*Exercise directions*: Retype all of the entries precisely.

*Listed entries*:

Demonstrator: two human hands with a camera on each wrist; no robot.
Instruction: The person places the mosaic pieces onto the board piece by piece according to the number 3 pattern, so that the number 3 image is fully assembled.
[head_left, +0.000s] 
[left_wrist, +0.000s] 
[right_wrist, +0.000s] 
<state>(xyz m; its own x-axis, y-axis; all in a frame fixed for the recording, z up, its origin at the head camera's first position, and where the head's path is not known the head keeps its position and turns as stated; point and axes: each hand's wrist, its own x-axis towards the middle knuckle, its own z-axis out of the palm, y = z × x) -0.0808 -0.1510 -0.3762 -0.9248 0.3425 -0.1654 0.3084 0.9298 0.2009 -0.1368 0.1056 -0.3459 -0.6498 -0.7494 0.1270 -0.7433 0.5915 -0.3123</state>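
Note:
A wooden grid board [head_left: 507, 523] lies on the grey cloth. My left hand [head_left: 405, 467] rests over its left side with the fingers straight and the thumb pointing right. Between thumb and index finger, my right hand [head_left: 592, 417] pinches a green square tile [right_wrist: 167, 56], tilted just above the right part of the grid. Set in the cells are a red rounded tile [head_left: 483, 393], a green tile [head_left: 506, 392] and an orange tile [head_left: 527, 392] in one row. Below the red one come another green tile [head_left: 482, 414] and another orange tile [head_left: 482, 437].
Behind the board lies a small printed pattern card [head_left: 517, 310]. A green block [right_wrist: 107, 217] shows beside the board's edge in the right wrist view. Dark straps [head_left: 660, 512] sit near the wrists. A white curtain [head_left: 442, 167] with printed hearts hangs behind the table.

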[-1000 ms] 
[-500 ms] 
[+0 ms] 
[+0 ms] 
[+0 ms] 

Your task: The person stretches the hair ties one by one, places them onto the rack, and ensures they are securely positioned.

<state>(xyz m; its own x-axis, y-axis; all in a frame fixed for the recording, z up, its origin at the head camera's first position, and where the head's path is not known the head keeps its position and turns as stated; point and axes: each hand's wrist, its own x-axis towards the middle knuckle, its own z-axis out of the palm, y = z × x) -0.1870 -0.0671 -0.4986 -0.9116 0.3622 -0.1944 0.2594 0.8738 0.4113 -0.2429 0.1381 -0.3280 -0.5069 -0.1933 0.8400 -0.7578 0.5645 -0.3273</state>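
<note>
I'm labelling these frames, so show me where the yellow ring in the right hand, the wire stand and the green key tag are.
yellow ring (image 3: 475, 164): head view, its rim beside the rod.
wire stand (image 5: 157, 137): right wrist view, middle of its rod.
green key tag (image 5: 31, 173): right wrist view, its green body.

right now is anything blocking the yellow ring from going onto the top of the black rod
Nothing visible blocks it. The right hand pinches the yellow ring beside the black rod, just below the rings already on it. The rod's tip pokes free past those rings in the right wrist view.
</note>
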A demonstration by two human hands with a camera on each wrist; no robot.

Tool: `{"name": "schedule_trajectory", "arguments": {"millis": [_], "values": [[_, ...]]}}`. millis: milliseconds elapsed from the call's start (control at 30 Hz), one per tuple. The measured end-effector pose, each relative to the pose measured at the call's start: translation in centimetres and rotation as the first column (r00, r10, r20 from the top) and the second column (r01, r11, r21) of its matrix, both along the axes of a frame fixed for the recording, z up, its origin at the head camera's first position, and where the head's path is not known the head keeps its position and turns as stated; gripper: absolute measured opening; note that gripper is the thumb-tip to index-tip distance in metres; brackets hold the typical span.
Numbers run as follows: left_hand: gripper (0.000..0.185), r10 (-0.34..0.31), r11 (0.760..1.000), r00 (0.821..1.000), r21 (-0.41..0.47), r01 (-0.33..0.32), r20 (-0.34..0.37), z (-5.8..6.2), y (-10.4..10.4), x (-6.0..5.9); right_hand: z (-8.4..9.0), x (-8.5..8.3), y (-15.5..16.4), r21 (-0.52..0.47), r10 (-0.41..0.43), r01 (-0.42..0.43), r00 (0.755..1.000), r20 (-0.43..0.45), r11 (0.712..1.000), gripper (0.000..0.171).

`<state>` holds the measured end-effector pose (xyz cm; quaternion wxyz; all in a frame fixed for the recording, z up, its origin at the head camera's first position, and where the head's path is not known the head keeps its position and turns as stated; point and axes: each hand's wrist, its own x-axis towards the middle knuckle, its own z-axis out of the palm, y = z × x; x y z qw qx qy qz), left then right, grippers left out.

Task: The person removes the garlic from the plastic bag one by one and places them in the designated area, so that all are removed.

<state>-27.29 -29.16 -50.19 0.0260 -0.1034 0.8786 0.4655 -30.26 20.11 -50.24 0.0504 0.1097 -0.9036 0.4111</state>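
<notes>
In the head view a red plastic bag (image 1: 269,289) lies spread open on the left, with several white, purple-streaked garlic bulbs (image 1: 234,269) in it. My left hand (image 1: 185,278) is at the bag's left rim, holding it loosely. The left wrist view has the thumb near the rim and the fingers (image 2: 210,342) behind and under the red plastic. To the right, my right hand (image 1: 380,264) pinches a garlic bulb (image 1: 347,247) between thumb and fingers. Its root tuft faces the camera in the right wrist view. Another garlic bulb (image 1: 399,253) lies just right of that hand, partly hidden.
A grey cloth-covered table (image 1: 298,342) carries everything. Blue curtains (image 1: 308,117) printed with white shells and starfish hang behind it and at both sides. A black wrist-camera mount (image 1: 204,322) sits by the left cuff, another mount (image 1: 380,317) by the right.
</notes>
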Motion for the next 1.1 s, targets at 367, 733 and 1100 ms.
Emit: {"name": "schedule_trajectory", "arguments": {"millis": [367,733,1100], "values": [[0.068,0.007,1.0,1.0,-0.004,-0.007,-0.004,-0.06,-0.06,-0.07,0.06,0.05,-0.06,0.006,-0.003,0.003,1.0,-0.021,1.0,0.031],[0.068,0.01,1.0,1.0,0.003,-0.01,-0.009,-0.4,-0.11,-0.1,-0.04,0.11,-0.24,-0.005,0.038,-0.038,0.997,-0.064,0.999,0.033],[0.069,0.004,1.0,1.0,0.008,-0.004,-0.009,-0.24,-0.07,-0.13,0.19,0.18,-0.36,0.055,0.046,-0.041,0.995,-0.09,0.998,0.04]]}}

*Result for this exercise*:
Demonstrator: two human hands with a camera on each wrist; no robot.
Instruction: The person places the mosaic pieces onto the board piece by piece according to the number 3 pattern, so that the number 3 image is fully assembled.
[head_left, +0.000s] 
[left_wrist, +0.000s] 
[right_wrist, +0.000s] 
<state>(xyz m; its own x-axis, y-axis; all in a frame fixed for the recording, z up, its origin at the head camera's first position, and where the head's path is not known the head keeps its position and turns as stated; point and axes: each hand's wrist, its own x-axis towards the middle knuckle, its own z-axis out of the palm, y = z × x) -0.0808 -0.1510 -0.3762 -0.9248 0.3425 -0.1654 0.3084 0.9298 0.2009 -0.1368 0.1056 -0.3459 -0.6498 -0.7494 0.1270 -0.7433 0.5915 -0.3123</state>
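Note:
A wooden grid board [head_left: 507, 523] lies on the grey cloth. My left hand [head_left: 405, 467] rests over its left side with the fingers straight and the thumb pointing right. Between thumb and index finger, my right hand [head_left: 592, 417] pinches a green square tile [right_wrist: 167, 56], tilted just above the right part of the grid. Set in the cells are a red rounded tile [head_left: 483, 393], a green tile [head_left: 506, 392] and an orange tile [head_left: 527, 392] in one row. Below the red one come another green tile [head_left: 482, 414] and another orange tile [head_left: 482, 437].
Behind the board lies a small printed pattern card [head_left: 517, 310]. A green block [right_wrist: 107, 217] shows beside the board's edge in the right wrist view. Dark straps [head_left: 660, 512] sit near the wrists. A white curtain [head_left: 442, 167] with printed hearts hangs behind the table.
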
[-1000 ms] 
[-500 ms] 
[+0 ms] 
[+0 ms] 
[+0 ms] 

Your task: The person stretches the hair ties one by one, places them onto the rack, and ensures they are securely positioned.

<state>(xyz m; its own x-axis, y-axis; all in a frame fixed for the recording, z up, its origin at the head camera's first position, and where the head's path is not known the head keeps its position and turns as stated; point and axes: each hand's wrist, its own x-axis towards the middle knuckle, its own z-axis out of the palm, y = z × x) -0.1870 -0.0671 -0.4986 -0.9116 0.3622 -0.1944 0.2594 0.8738 0.4113 -0.2429 0.1381 -0.3280 -0.5069 -0.1933 0.8400 -0.7578 0.5645 -0.3273</state>
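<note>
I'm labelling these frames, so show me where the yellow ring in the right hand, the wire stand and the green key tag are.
yellow ring (image 3: 475, 164): head view, its rim beside the rod.
wire stand (image 5: 157, 137): right wrist view, middle of its rod.
green key tag (image 5: 31, 173): right wrist view, its green body.

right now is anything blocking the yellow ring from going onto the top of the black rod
Nothing visible blocks it. The right hand pinches the yellow ring beside the black rod, just below the rings already on it. The rod's tip pokes free past those rings in the right wrist view.
</note>
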A demonstration by two human hands with a camera on each wrist; no robot.

Tool: `{"name": "schedule_trajectory", "arguments": {"millis": [_], "values": [[_, ...]]}}`. millis: milliseconds elapsed from the call's start (control at 30 Hz), one per tuple. The measured end-effector pose, each relative to the pose measured at the call's start: translation in centimetres and rotation as the first column (r00, r10, r20 from the top) and the second column (r01, r11, r21) of its matrix, both along the axes of a frame fixed for the recording, z up, its origin at the head camera's first position, and where the head's path is not known the head keeps its position and turns as stated; gripper: absolute measured opening; note that gripper is the thumb-tip to index-tip distance in metres; brackets hold the typical span.
Numbers run as follows: left_hand: gripper (0.000..0.185), r10 (-0.34..0.31), r11 (0.760..1.000), r00 (0.821..1.000), r21 (-0.41..0.47), r01 (-0.33..0.32), r20 (-0.34..0.37), z (-5.8..6.2), y (-10.4..10.4), x (-6.0..5.9); right_hand: z (-8.4..9.0), x (-8.5..8.3), y (-15.5..16.4), r21 (-0.52..0.47), r10 (-0.41..0.43), r01 (-0.42..0.43), r00 (0.755..1.000), r20 (-0.43..0.45), r11 (0.712..1.000), gripper (0.000..0.171).

`<state>` holds the measured end-effector pose (xyz cm; quaternion wxyz; all in a frame fixed for the recording, z up, its origin at the head camera's first position, and where the head's path is not known the head keeps its position and turns as stated; point and axes: each hand's wrist, its own x-axis towards the middle knuckle, its own z-axis out of the palm, y = z × x; x y z qw qx qy qz), left then right, grippers left out.

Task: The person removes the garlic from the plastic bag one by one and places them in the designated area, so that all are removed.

<state>-27.29 -29.16 -50.19 0.0260 -0.1034 0.8786 0.4655 -30.26 20.11 -50.24 0.0504 0.1097 -0.9036 0.4111</state>
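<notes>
In the head view a red plastic bag (image 1: 269,289) lies spread open on the left, with several white, purple-streaked garlic bulbs (image 1: 234,269) in it. My left hand (image 1: 185,278) is at the bag's left rim, holding it loosely. The left wrist view has the thumb near the rim and the fingers (image 2: 210,342) behind and under the red plastic. To the right, my right hand (image 1: 380,264) pinches a garlic bulb (image 1: 347,247) between thumb and fingers. Its root tuft faces the camera in the right wrist view. Another garlic bulb (image 1: 399,253) lies just right of that hand, partly hidden.
A grey cloth-covered table (image 1: 298,342) carries everything. Blue curtains (image 1: 308,117) printed with white shells and starfish hang behind it and at both sides. A black wrist-camera mount (image 1: 204,322) sits by the left cuff, another mount (image 1: 380,317) by the right.
</notes>
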Motion for the next 1.1 s, targets at 367, 733 and 1100 ms.
Emit: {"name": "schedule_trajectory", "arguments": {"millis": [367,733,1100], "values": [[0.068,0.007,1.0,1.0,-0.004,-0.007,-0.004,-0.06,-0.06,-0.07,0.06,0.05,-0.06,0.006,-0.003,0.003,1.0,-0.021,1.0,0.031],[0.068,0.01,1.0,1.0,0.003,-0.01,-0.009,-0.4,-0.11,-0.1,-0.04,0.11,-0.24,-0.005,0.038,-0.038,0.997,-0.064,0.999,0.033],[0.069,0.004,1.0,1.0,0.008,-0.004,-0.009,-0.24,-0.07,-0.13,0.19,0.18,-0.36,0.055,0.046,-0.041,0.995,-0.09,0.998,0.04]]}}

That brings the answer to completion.